*Task*
Nothing but the lines from the one containing "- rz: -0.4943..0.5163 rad" to the end of the material should be returned, each exactly as written.

*** Data ***

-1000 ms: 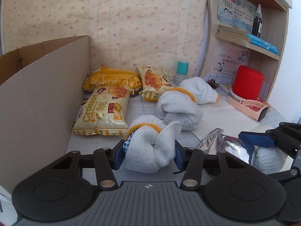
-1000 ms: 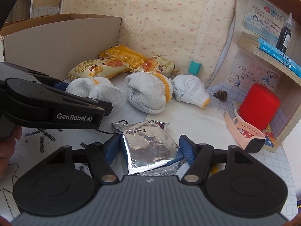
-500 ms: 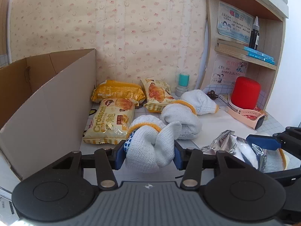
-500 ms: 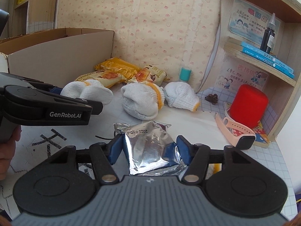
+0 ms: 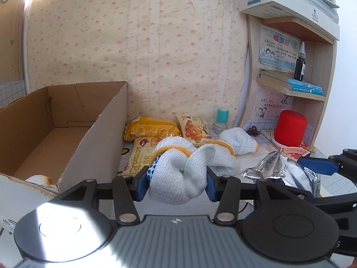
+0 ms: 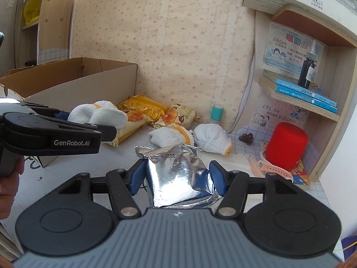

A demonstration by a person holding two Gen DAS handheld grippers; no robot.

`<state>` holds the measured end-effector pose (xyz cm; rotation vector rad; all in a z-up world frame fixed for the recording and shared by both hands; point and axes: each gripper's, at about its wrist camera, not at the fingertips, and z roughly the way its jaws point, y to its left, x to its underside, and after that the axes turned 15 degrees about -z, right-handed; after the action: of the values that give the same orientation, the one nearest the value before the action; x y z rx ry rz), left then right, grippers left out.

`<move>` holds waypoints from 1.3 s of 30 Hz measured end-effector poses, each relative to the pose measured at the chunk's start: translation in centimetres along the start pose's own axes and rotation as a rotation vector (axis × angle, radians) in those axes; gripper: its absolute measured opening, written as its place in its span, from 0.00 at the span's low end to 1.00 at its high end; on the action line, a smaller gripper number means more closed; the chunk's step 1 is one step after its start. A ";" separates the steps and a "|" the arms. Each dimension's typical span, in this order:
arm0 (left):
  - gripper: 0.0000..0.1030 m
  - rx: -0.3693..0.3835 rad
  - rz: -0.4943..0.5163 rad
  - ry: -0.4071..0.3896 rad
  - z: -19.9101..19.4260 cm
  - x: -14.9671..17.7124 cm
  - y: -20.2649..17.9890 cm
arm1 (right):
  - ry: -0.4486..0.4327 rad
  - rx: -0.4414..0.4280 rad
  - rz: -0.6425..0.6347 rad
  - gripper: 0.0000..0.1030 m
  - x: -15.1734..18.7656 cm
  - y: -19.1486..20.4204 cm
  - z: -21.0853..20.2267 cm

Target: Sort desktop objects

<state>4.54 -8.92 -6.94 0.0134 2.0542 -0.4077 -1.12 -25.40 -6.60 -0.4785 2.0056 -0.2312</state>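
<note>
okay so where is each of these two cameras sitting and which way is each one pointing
Left wrist: sits behind the left tool, facing the back wall over its white glove and the cardboard box; the right tool pokes in.
Right wrist: sits behind the right tool, facing the same wall over its foil packet; the left tool and a hand show.
Shared: snack packs, red cylinder, shelf.

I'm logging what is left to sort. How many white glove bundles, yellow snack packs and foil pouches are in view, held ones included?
White glove bundles: 4 (one held, two on the desk, one in the cardboard box at)
Yellow snack packs: 3
Foil pouch: 1, held
Total: 8
</note>
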 end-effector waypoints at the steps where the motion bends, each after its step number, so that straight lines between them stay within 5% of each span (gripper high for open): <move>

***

*Task answer*
  - rz: -0.4943..0.5163 rad
  - ry: -0.4071..0.3896 rad
  - z: -19.9101..19.4260 cm
  - x: -14.9671..17.7124 cm
  - y: -20.2649..17.9890 cm
arm1 (right):
  - ry: -0.4486..0.4327 rad
  - rx: -0.4414..0.4280 rad
  - rz: -0.6425..0.6347 rad
  - gripper: 0.0000..0.1030 m
  - x: -15.1734..18.7656 cm
  - y: -19.1486..20.4204 cm
  - z: -21.0853..20.2267 cm

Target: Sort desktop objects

<state>4.54 -8.92 -6.94 0.0134 2.0542 -0.4077 -1.12 -25.40 -6.60 -0.4785 2.0056 -0.2312</state>
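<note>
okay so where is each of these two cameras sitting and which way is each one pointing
Left wrist: sits behind the left tool, facing the back wall over its white glove and the cardboard box; the right tool pokes in.
Right wrist: sits behind the right tool, facing the same wall over its foil packet; the left tool and a hand show.
Shared: snack packs, red cylinder, shelf.

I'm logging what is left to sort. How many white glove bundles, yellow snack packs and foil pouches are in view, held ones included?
White glove bundles: 4 (one held, two on the desk, one in the cardboard box at)
Yellow snack packs: 3
Foil pouch: 1, held
Total: 8
</note>
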 end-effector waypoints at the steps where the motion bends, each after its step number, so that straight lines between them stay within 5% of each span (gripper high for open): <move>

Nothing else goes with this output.